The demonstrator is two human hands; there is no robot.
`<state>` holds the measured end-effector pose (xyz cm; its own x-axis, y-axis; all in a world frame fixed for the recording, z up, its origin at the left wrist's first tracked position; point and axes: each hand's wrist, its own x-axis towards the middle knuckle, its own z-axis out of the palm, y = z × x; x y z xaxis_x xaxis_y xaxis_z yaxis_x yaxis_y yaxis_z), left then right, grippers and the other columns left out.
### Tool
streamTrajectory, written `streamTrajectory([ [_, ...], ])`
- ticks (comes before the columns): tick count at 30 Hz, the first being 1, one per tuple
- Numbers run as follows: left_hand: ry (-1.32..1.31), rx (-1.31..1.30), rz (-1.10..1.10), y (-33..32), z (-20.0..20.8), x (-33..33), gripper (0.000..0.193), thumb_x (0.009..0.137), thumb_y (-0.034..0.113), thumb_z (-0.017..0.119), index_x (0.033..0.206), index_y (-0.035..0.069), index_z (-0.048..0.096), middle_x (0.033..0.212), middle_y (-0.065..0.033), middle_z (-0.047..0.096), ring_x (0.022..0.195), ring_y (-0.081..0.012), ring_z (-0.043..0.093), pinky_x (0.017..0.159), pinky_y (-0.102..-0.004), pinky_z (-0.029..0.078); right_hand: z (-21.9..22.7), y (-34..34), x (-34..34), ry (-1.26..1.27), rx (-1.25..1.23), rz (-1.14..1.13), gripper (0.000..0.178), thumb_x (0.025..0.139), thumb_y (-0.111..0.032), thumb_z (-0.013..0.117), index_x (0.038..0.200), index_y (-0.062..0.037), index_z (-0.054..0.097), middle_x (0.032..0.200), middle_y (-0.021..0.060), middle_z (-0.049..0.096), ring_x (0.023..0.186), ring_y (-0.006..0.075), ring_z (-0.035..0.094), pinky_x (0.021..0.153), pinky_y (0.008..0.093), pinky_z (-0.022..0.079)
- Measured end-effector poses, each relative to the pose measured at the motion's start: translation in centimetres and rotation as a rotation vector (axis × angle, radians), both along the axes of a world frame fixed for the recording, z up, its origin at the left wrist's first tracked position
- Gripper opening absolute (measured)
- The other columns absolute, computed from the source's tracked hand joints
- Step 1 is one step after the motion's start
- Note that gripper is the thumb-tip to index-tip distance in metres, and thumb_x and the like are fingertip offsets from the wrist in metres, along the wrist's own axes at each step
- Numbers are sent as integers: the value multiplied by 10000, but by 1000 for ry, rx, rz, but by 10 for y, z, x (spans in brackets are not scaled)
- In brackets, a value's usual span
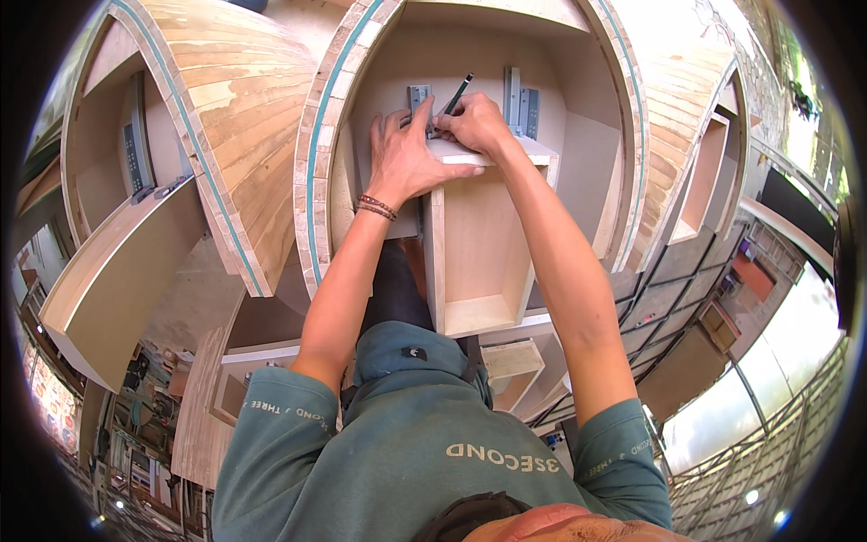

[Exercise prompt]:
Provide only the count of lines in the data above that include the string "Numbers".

[Response below]:
2